### REQUIRED ACTION:
Where a line below includes the word "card", copy that line.

### SUPPLIED DATA:
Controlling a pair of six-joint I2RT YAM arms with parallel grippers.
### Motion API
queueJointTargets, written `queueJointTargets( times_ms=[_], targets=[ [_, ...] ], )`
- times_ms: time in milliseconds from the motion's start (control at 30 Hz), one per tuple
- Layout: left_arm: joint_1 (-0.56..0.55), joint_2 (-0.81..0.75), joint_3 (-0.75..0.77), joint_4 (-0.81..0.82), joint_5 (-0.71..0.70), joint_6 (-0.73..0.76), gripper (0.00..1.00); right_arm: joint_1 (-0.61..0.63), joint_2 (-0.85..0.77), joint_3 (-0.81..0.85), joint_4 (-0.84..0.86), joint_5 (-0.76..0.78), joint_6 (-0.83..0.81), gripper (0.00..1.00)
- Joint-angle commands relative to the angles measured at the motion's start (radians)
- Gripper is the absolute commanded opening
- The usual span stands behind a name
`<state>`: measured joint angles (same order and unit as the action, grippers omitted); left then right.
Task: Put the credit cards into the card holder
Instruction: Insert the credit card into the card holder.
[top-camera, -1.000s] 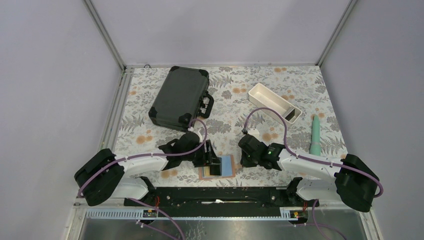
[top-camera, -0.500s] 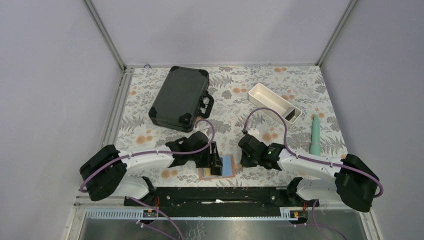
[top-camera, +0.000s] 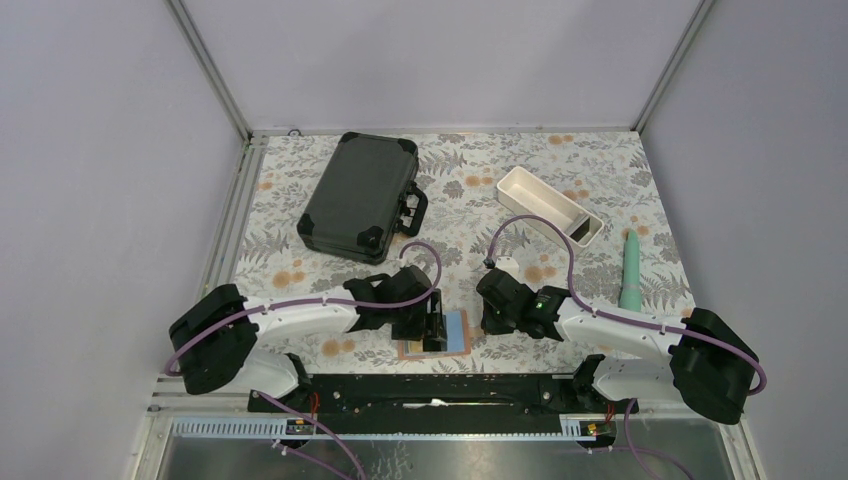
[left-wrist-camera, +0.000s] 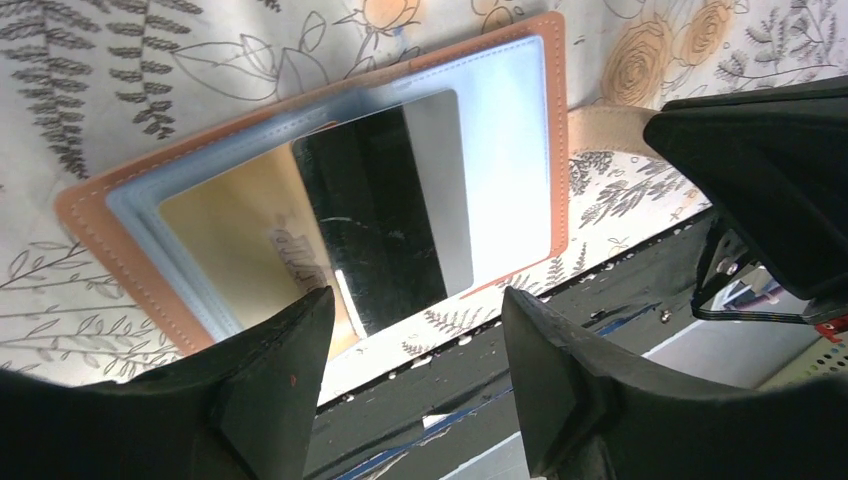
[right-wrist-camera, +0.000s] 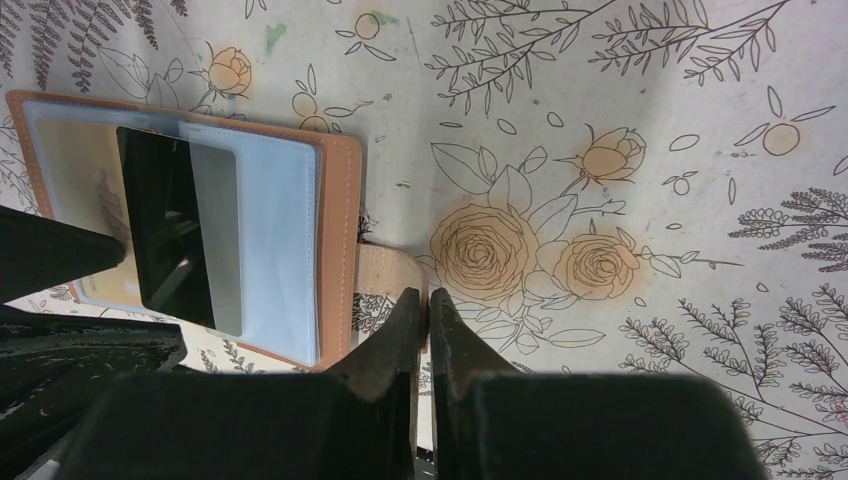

### YOUR SOLUTION:
Task: Put the credit cards into the card holder
Instruction: Insert the credit card into the card holder.

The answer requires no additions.